Similarly, according to an account that Michael Sheehan related last month, a DKW importer whose car’s brakes, gaskets, and undercoating tested positive for asbestos faced storage costs, inspection fees, and replacement parts costs that nearly totaled the AUS $7,000 purchase cost of the car.
“The extra red tape, inspection costs and uncertainty have slowed imports to a crawl,” Sheehan wrote. According to Sheehan, the Australian Imported Motor Vehicle Industry Association, largely concerned with getting the Australian government to liberalize the country’s import laws for new cars, has lobbied the ABF for a standardized asbestos inspection regime for imported collector cars that would cut down on the costs and uncertainty.
The renewed scrutiny of imported goods that may contain asbestos – the ABF specifically cites automotive parts in its list of such goods – likely comes on the heels of a report published in The Australian in August of last year and of Australian senate hearings in January of this year that detailed how materials containing asbestos had slipped past ABF inspectors.

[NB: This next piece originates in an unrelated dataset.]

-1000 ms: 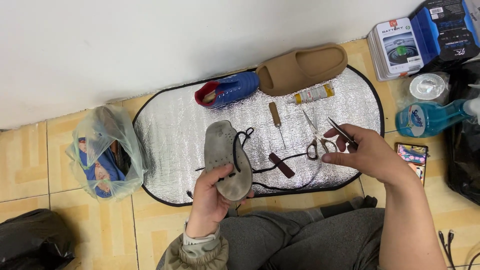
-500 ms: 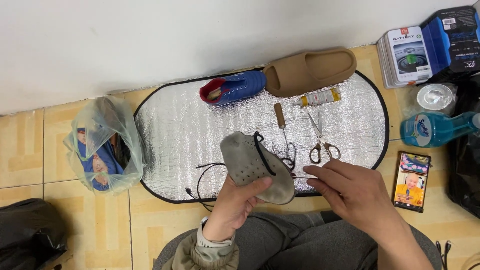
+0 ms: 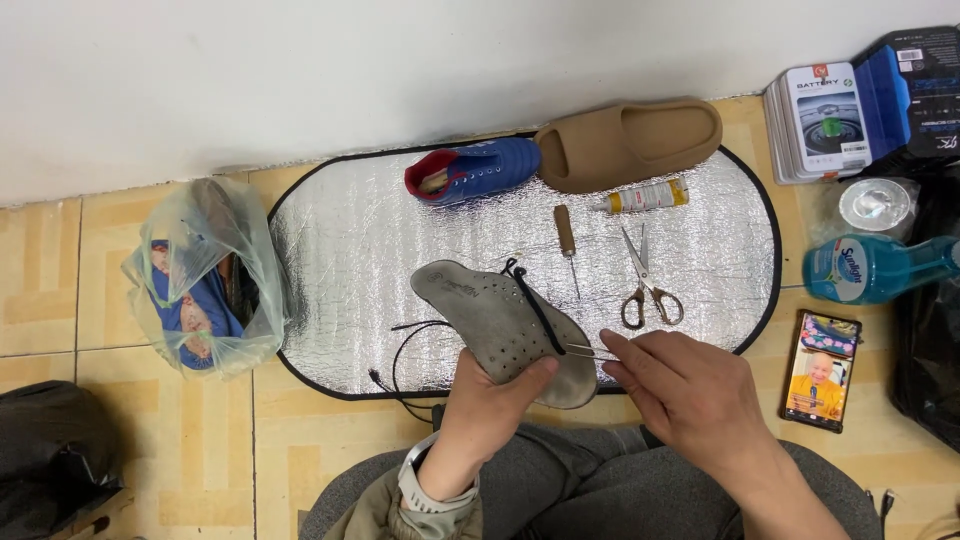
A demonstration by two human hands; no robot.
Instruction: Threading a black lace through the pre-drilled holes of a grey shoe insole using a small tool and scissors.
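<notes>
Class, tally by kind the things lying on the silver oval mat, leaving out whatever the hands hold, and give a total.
Footwear: 2, a blue sneaker with red lining and a tan foam slipper
Cutting tools: 1, steel scissors
Piercing tools: 1, a wooden-handled awl
Glue tubes: 1, a small yellow-labelled tube
Total: 5

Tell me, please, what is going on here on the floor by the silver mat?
A person sits at the edge of a silver mat. The left hand holds up a grey perforated insole with a black lace running across it. The right hand pinches a thin metal tool at the insole's edge. On the mat lie scissors, an awl, a glue tube, a blue shoe and a brown slipper.
</notes>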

Specifically, the report cited in The Australian noted the presence of asbestos in “motor vehicle gaskets and spare parts.”
In June, the ABF stated that its “activities are not designed to cause inconvenience to importers, but are part of the Australian Government’s arrangements to protect the public from the significant dangers of asbestos.” Along with that statement, ABF officials provided figures showing that its own asbestos enforcement actions had dramatically increased – from 10 tests in 2013-2014 to 742 tests in 2016-2017 and from zero infringement notices in 2013-2014 to 13 in 2016-2017.
Asbestos, a naturally occurring mineral, at one point was highly prized for its fire resistance but is also known to cause mesothelioma, asbestosis, and lung cancer, according to the American Cancer Society. Asbestos was commonly found in clutches, brakes, transmissions, and gaskets up until the 1970s.
Fines for individuals who import asbestos can run up to AUS $180,000. Importers can obtain exceptions to the ban on asbestos-containing goods, though only if the goods are naturally-occuring materials with trace amounts of asbestos or for a narrow set of circumstances, mostly involving research and analysis.